## YOUR ASSIGNMENT:
The listing is to be printed in full, exactly as given.
• • • • •
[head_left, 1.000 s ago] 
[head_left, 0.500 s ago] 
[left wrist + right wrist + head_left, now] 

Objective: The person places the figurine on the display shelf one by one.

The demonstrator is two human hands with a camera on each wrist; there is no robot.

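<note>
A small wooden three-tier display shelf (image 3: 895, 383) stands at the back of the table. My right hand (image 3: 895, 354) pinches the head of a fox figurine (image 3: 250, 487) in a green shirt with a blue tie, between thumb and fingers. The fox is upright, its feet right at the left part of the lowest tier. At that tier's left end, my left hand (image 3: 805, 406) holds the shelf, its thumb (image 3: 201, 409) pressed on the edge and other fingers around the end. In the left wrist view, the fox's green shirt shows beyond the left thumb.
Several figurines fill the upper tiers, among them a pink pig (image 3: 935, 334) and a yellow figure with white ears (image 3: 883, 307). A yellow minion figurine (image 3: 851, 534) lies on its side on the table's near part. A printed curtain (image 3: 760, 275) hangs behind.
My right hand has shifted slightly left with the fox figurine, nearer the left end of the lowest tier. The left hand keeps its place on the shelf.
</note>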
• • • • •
## FINAL ANSWER:
[head_left, 1.000 s ago] 
[head_left, 0.500 s ago] 
[left wrist + right wrist + head_left, now] 

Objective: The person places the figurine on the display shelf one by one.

The demonstrator is two human hands with a camera on each wrist; there is no robot.

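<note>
A small wooden three-tier display shelf (image 3: 895, 383) stands at the back of the table. My right hand (image 3: 895, 354) pinches the head of a fox figurine (image 3: 250, 487) in a green shirt with a blue tie, between thumb and fingers. The fox is upright, its feet right at the left part of the lowest tier. At that tier's left end, my left hand (image 3: 805, 406) holds the shelf, its thumb (image 3: 201, 409) pressed on the edge and other fingers around the end. In the left wrist view, the fox's green shirt shows beyond the left thumb.
Several figurines fill the upper tiers, among them a pink pig (image 3: 935, 334) and a yellow figure with white ears (image 3: 883, 307). A yellow minion figurine (image 3: 851, 534) lies on its side on the table's near part. A printed curtain (image 3: 760, 275) hangs behind.
My right hand has shifted slightly left with the fox figurine, nearer the left end of the lowest tier. The left hand keeps its place on the shelf.
</note>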

Nothing else is required to complete the exercise.